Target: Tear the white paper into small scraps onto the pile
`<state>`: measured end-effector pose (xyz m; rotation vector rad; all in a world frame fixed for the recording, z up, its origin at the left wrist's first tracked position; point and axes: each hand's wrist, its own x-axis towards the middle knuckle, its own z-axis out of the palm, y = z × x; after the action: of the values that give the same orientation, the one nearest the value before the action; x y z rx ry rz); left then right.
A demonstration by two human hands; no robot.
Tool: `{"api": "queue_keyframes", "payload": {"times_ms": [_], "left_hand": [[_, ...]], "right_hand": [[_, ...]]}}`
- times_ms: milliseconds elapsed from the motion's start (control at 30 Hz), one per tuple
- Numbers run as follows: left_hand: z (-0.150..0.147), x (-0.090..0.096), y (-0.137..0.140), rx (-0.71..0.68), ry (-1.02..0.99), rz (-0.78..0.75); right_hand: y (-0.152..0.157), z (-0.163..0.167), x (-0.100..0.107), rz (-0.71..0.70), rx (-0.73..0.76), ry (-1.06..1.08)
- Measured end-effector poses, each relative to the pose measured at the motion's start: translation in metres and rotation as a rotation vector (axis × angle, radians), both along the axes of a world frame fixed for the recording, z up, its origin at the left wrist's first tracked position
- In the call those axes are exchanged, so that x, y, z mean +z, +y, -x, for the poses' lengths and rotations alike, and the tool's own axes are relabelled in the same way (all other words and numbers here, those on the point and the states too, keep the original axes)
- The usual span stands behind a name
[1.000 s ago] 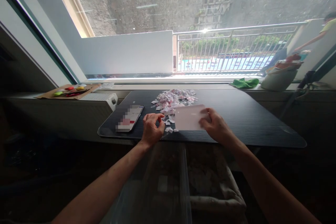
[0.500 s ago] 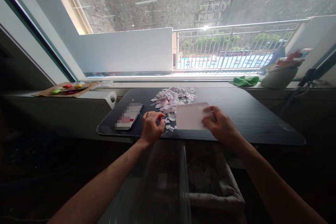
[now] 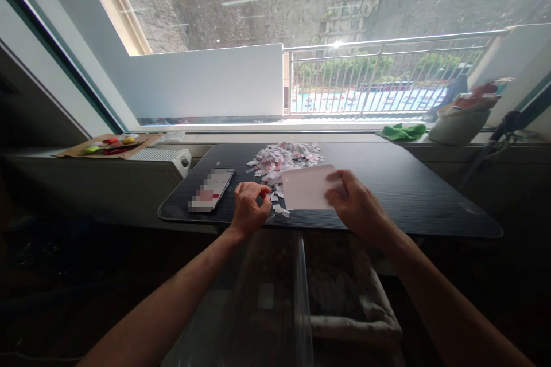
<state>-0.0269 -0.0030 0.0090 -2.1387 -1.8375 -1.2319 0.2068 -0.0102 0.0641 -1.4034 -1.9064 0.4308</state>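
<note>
Brown cardboard (image 3: pixel 71 151) lies far left, with red, yellow and green things (image 3: pixel 109 141) on it. Next, a phone (image 3: pixel 214 189) lies on the black table (image 3: pixel 387 183). The left hand (image 3: pixel 251 206) is curled, thumb and finger close; I cannot tell if it pinches anything. Just past it is a heap of paper bits (image 3: pixel 275 160). A pale sheet (image 3: pixel 305 188) hides some bits. The right hand (image 3: pixel 357 203) holds its right edge. Farther right lies a green cloth (image 3: pixel 400 132).
</note>
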Motion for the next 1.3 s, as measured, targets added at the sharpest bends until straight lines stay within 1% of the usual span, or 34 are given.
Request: {"api": "queue_keyframes", "payload": {"times_ms": [67,200,267,367,467,567,633,733,833,933,1033,1100,1167,1300], "left_hand": [[0.0,0.0,0.0,0.0,0.004,-0.001],[0.0,-0.001,0.001,-0.005,0.0,-0.013],[0.0,-0.001,0.001,-0.007,0.0,-0.013],[-0.001,-0.001,0.001,-0.002,0.004,-0.007],[-0.001,0.0,0.0,0.003,0.003,-0.002],[-0.001,0.0,0.0,-0.002,-0.011,0.004],[-0.001,0.0,0.0,0.004,-0.025,0.003],[0.0,-0.001,0.001,0.026,-0.057,-0.009],[0.0,-0.003,0.002,0.034,-0.084,-0.027],[0.001,-0.005,0.003,0.033,-0.09,-0.034],[0.0,-0.004,0.003,0.029,-0.072,-0.03],[0.0,-0.003,0.003,0.028,-0.06,-0.026],[0.0,-0.003,0.003,0.03,-0.058,-0.025],[0.0,-0.003,0.002,0.021,-0.06,-0.026]], "right_hand": [[-0.001,0.004,0.001,-0.008,0.023,-0.03],[-0.004,0.0,0.004,-0.033,-0.038,-0.116],[-0.004,-0.002,0.006,-0.04,-0.057,-0.117],[-0.003,0.001,0.007,-0.016,-0.015,-0.085],[-0.002,0.006,0.008,0.0,0.011,-0.112],[-0.002,0.005,0.01,-0.024,-0.038,-0.148],[-0.001,0.007,0.012,-0.027,-0.045,-0.127],[0.005,0.016,0.009,-0.001,0.018,-0.073],[0.014,0.024,0.002,0.034,0.06,-0.051],[0.018,0.013,-0.004,0.053,0.011,-0.083],[0.019,-0.014,-0.005,0.07,-0.093,-0.09],[0.02,-0.028,-0.005,0.078,-0.126,-0.053],[0.025,-0.034,-0.007,0.095,-0.113,0.013],[0.036,-0.028,-0.015,0.15,-0.074,0.133]]}}
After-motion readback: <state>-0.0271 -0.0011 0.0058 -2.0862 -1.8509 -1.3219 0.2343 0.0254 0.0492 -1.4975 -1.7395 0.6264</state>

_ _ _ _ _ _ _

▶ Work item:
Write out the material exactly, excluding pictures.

▶ Problem solution:
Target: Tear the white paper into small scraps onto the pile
`<state>`: measured end-effector pose (xyz m; rotation vector rad; all in a world frame fixed for the recording, z up, its origin at the left wrist's first tracked position; point and axes: each hand's wrist, its own x-axis towards the middle knuckle, its own z-axis out of the palm, y = z × x; after the action: of the values that give the same orientation, the one nearest the value before the action; x y z rx ry rz); left then right.
A demonstration by two human hands; no robot.
Tool: `{"api": "queue_keyframes", "payload": {"times_ms": [_], "left_hand": [[_, ...]], "right_hand": [[_, ...]]}}`
- times_ms: milliseconds elapsed from the motion's start (control at 30 Hz), one per tuple
- Numbers run as follows: left_hand: z (-0.150..0.147), x (-0.090..0.096), y (-0.137..0.140), rx (-0.71..0.68), ry (-1.02..0.99), rz (-0.78..0.75); right_hand: y (-0.152..0.157), z (-0.163..0.167), x (-0.100..0.107), rz (-0.71..0.70), rx (-0.73..0.76), ry (-1.06..1.08)
- Measured end-effector poses, each relative to the pose measured at the motion's start: translation in metres and rotation as a rotation vector (axis × angle, radians), both along the axes of a world frame fixed for the recording, z up, its origin at the left wrist's first tracked position
- In the call those axes are exchanged, so that x, y, z mean +z, +y, -x, for the poses' lengths and rotations alike, and the tool's own axes are relabelled in the same way (all other words and numbers here, those on the point and the states too, keep the original axes)
- The usual span stands behind a name
[1.000 s ago] 
[0.500 s ago] 
[now] 
<state>-0.0269 -0.0030 0.0090 -2.1387 -1.8375 -1.2319 0.2068 -0.0102 0.0641 -1.4034 -1.9064 0.4308</state>
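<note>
Brown cardboard (image 3: pixel 71 151) lies far left, with red, yellow and green things (image 3: pixel 109 141) on it. Next, a phone (image 3: pixel 214 189) lies on the black table (image 3: pixel 387 183). The left hand (image 3: pixel 251 206) is curled, thumb and finger close; I cannot tell if it pinches anything. Just past it is a heap of paper bits (image 3: pixel 275 160). A pale sheet (image 3: pixel 305 188) hides some bits. The right hand (image 3: pixel 357 203) holds its right edge. Farther right lies a green cloth (image 3: pixel 400 132).
</note>
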Motion for the next 1.3 s, as measured, targets added at the sharpest bends until straight lines stay within 1% of the usual span, or 34 are given.
Request: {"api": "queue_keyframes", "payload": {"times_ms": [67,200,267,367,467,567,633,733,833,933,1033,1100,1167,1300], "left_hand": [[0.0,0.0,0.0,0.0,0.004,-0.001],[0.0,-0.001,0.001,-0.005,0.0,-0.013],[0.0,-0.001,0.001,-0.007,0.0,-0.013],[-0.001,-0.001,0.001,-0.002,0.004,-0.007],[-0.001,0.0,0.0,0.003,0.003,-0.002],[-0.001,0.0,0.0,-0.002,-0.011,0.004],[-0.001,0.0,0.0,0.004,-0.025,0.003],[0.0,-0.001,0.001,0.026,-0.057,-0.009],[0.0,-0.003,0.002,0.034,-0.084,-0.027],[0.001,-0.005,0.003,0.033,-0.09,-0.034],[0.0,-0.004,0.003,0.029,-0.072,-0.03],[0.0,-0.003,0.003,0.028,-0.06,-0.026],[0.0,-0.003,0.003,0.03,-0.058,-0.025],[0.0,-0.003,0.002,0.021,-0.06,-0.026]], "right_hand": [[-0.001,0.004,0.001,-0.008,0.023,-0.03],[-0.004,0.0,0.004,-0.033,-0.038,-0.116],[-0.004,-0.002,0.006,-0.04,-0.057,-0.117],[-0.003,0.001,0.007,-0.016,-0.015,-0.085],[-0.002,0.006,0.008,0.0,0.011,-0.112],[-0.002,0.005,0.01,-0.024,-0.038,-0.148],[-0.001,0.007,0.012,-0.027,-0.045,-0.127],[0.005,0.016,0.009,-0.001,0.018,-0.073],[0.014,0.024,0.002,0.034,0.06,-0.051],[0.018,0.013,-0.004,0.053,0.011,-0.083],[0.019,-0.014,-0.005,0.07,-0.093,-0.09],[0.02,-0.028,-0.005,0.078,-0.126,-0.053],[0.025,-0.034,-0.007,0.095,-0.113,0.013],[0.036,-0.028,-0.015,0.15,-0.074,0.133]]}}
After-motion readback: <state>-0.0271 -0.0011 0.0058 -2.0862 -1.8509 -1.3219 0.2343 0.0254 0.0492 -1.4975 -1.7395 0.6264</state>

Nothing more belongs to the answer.